Vonng / pg_exporter

Advanced PostgreSQL & Pgbouncer Metrics Exporter for Prometheus
https://pigsty.io
Apache License 2.0
164 stars 42 forks source link

Selective scrape via query parameters #42

Open ringerc opened 1 month ago

ringerc commented 1 month ago

I'm looking at adopting pg_exporter as a potential replacement for the CloudNative-PG built-in scraper I currently use.

CNPG doesn't support this either, but I was considering implementing it for CNPG and wonder if I should do so for pg_exporter instead.

Do you have any advice on how I might go about adding support for scraping selected subsets of metrics, specified by tag-set, with query parameters?

I want to scrape different subsets at different frequencies without having to deploy multiple instances of the scraper.

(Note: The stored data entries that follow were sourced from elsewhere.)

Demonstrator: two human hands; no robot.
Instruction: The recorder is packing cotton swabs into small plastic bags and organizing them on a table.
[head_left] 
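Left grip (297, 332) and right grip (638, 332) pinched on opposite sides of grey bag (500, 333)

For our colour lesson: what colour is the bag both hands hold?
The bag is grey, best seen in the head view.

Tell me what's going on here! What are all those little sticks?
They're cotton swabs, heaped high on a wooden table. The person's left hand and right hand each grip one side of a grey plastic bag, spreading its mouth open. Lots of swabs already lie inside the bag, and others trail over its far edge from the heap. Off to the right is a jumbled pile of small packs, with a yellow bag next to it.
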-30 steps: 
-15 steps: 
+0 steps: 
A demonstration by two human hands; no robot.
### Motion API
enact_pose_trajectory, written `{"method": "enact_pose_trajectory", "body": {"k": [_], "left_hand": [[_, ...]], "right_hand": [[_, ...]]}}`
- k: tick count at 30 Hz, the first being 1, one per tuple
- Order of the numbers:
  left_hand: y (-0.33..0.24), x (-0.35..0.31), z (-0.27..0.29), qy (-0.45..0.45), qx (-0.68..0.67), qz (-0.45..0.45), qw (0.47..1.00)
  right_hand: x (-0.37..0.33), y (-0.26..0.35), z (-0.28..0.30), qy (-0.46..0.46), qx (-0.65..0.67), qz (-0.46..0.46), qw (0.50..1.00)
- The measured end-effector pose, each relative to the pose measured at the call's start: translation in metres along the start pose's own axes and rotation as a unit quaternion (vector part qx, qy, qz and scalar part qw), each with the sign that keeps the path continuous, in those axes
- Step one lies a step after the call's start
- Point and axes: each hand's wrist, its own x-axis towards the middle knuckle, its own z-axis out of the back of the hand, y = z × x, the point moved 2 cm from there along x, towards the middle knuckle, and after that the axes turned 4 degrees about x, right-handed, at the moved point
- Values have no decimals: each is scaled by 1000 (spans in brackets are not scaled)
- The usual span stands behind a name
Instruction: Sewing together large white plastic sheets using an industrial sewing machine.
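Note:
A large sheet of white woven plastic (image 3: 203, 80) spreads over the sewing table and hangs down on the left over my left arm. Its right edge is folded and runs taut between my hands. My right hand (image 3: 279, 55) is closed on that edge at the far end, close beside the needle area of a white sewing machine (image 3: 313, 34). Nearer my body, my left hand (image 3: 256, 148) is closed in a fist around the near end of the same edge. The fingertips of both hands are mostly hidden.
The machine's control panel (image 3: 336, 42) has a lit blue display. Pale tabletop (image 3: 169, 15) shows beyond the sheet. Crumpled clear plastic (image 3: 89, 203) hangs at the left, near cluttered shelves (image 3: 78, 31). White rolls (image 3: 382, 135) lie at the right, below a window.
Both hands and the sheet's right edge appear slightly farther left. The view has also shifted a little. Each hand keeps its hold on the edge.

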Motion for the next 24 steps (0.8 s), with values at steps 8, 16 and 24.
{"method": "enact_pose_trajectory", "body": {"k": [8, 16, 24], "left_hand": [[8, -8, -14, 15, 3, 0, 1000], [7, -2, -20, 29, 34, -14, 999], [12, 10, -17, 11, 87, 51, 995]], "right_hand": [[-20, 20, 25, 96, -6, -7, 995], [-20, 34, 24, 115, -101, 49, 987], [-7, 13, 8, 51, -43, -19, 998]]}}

This can't be done with command-line or env-var level tags.

E.g. I want to scrape /metrics?tags=expensive_metrics,wide_cardinality_metrics every 5min, and /metrics?cheap_narrow_metrics every 30s.

The scraper's caching feature makes this a less pressing need than it is in other scrapers, but since it already has tagging I'm wondering if it might be fairly easy to add. I can't immediately see how to access the query params from/within promhttp in order to apply them selectively though. Do you know if this might be possible, and have any ideas about how? If so, I can see if I can cook up a patch if my initial PoC with this scraper works out.

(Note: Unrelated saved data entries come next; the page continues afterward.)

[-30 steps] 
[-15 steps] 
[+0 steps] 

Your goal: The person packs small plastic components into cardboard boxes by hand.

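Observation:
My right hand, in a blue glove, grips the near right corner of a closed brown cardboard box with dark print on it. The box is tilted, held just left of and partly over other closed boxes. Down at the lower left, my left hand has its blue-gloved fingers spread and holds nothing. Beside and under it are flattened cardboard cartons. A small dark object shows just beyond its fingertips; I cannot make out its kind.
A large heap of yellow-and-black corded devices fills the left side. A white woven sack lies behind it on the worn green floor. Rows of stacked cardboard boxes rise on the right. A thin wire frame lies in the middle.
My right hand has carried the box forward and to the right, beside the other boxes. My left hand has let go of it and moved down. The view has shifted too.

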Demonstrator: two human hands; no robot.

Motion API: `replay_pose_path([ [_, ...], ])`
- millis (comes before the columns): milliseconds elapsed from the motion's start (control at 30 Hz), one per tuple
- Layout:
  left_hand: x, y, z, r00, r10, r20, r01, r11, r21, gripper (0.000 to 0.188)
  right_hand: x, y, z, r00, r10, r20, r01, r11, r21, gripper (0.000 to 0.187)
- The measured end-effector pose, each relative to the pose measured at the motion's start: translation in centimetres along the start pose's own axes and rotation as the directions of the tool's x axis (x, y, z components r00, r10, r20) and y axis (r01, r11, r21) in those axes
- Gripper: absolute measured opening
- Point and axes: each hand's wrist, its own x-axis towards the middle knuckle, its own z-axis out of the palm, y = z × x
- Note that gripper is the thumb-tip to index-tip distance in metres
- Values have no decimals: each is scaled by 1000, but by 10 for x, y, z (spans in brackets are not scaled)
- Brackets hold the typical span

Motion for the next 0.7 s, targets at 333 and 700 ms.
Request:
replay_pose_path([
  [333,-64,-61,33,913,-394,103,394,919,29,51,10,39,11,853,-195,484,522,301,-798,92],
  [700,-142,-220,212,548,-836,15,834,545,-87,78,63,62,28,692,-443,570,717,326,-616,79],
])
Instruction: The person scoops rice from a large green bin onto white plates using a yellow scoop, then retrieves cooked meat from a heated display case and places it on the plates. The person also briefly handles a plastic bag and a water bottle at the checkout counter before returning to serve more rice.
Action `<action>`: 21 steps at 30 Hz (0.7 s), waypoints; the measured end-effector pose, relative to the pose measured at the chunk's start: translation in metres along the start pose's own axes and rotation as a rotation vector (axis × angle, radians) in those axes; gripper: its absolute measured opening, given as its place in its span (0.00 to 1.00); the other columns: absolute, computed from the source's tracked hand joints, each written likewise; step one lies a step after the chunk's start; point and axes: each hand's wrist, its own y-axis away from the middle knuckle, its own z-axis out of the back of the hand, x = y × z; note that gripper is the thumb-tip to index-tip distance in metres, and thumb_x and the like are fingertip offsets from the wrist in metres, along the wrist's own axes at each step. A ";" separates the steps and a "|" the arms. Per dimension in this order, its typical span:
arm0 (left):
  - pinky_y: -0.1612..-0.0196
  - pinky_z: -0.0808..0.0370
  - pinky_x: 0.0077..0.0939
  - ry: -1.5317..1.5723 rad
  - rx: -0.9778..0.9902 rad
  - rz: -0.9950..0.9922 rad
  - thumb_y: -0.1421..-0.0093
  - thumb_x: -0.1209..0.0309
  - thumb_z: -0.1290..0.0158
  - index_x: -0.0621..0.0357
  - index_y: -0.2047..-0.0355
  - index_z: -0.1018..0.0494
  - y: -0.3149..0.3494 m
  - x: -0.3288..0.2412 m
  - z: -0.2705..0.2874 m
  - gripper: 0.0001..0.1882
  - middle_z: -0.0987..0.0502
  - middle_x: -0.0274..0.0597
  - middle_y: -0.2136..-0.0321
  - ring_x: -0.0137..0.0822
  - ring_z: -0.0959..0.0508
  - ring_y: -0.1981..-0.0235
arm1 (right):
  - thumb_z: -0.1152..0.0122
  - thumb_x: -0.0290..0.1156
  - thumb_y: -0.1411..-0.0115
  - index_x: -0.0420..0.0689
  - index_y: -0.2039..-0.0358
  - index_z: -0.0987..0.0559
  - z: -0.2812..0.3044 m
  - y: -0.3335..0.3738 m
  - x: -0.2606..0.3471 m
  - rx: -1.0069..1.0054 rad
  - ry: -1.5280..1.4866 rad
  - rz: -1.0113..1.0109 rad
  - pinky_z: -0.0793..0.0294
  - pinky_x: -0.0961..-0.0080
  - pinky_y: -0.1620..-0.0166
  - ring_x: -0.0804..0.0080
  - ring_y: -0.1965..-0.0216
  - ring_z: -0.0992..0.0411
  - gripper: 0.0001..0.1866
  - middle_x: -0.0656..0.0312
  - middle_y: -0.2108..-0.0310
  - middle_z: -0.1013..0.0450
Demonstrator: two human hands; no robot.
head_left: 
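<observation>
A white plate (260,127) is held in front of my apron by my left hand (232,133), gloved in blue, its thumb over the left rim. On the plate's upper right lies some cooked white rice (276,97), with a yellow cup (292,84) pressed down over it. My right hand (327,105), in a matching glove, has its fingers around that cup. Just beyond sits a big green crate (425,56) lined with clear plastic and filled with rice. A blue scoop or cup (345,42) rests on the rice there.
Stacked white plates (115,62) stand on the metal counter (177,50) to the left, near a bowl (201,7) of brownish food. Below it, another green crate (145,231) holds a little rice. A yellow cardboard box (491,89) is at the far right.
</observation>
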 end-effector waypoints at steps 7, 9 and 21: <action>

(See related https://github.com/Vonng/pg_exporter/issues/41, #43 )

ringerc commented 1 month ago

Looks like sql_exporter has a variant of this in https://github.com/burningalchemist/sql_exporter/pull/433 (https://github.com/burningalchemist/sql_exporter/issues/178) with the jobs[] parameter.

Query params are accessible as e.g. req.URL.Query()["jobs[]"] on the request object passed from promhttp, so filtering by tags looks entirely feasible.

Vonng commented 1 month ago

Currently, I'm not sure how to add Param support to the /metrics endpoint.

However, I think it would be fine if we use a different endpoint, like /inspect. We could implement it similarly to health check functions, providing an inspection interface for the internal data structures of the Exporter/Server/Collector. This way, we could retrieve a subset of the metrics.

If you're interested in adding any implementation, I'd be more than happy to collaborate.

ringerc commented 4 weeks ago

Thanks. I aim to do just that.

ringerc commented 4 weeks ago

Looks like managing multiple registries is the preferred way to handle grouping: https://pkg.go.dev/github.com/prometheus/client_golang/prometheus#Registry . It can also be used for things like parallel scrape from multiple goroutines, if required.

To select the group to return, a custom http.Handler for /metrics can be registered, and it can delegate to a promhttp.HandlerFor a specific Registry. Then wrap with InstrumentMetricHandler.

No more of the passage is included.